======== Collected data ========

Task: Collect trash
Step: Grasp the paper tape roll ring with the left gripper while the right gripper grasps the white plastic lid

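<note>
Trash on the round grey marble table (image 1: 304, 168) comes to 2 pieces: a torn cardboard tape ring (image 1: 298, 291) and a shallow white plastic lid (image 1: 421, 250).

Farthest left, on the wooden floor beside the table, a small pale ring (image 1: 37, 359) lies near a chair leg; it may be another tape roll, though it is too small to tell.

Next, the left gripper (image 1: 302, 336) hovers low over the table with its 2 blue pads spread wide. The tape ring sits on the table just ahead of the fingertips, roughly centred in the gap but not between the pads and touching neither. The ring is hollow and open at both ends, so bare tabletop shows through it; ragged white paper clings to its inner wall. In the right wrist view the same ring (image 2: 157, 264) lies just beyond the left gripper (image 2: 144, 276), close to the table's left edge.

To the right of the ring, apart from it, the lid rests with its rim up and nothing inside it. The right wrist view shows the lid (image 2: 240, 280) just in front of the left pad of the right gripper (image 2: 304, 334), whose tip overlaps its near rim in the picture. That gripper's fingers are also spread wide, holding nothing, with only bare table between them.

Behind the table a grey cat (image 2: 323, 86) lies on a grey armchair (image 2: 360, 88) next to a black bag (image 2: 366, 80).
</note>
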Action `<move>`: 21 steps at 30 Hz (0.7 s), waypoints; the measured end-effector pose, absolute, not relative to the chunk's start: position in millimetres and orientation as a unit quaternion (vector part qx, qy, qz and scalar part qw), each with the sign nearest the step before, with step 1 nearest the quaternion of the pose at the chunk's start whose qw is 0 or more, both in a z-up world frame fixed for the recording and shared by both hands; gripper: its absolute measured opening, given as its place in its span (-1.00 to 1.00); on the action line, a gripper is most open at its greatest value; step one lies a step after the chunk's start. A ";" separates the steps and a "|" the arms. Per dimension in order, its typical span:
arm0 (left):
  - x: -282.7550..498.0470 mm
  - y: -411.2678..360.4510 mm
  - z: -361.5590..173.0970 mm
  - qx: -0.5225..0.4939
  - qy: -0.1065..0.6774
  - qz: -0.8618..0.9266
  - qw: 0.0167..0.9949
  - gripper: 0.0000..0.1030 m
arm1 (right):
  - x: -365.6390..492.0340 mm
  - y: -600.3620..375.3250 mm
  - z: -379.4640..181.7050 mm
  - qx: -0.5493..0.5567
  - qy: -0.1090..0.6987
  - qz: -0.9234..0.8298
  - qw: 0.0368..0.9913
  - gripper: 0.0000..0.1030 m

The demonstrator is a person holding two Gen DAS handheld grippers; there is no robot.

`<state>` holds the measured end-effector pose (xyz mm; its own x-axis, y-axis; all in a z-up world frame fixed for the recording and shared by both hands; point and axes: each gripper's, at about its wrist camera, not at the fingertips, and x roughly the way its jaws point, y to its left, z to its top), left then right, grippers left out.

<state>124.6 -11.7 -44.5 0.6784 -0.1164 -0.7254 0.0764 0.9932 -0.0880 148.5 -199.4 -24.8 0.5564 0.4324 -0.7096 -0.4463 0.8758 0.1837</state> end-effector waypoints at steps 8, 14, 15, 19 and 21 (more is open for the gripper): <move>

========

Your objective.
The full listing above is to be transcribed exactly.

Reply.
Task: Collect trash
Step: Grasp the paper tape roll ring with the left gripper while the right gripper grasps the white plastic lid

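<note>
Trash on the round grey marble table (image 1: 304, 168) comes to 2 pieces: a torn cardboard tape ring (image 1: 298, 291) and a shallow white plastic lid (image 1: 421, 250).

Farthest left, on the wooden floor beside the table, a small pale ring (image 1: 37, 359) lies near a chair leg; it may be another tape roll, though it is too small to tell.

Next, the left gripper (image 1: 302, 336) hovers low over the table with its 2 blue pads spread wide. The tape ring sits on the table just ahead of the fingertips, roughly centred in the gap but not between the pads and touching neither. The ring is hollow and open at both ends, so bare tabletop shows through it; ragged white paper clings to its inner wall. In the right wrist view the same ring (image 2: 157, 264) lies just beyond the left gripper (image 2: 144, 276), close to the table's left edge.

To the right of the ring, apart from it, the lid rests with its rim up and nothing inside it. The right wrist view shows the lid (image 2: 240, 280) just in front of the left pad of the right gripper (image 2: 304, 334), whose tip overlaps its near rim in the picture. That gripper's fingers are also spread wide, holding nothing, with only bare table between them.

Behind the table a grey cat (image 2: 323, 86) lies on a grey armchair (image 2: 360, 88) next to a black bag (image 2: 366, 80).
</note>
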Action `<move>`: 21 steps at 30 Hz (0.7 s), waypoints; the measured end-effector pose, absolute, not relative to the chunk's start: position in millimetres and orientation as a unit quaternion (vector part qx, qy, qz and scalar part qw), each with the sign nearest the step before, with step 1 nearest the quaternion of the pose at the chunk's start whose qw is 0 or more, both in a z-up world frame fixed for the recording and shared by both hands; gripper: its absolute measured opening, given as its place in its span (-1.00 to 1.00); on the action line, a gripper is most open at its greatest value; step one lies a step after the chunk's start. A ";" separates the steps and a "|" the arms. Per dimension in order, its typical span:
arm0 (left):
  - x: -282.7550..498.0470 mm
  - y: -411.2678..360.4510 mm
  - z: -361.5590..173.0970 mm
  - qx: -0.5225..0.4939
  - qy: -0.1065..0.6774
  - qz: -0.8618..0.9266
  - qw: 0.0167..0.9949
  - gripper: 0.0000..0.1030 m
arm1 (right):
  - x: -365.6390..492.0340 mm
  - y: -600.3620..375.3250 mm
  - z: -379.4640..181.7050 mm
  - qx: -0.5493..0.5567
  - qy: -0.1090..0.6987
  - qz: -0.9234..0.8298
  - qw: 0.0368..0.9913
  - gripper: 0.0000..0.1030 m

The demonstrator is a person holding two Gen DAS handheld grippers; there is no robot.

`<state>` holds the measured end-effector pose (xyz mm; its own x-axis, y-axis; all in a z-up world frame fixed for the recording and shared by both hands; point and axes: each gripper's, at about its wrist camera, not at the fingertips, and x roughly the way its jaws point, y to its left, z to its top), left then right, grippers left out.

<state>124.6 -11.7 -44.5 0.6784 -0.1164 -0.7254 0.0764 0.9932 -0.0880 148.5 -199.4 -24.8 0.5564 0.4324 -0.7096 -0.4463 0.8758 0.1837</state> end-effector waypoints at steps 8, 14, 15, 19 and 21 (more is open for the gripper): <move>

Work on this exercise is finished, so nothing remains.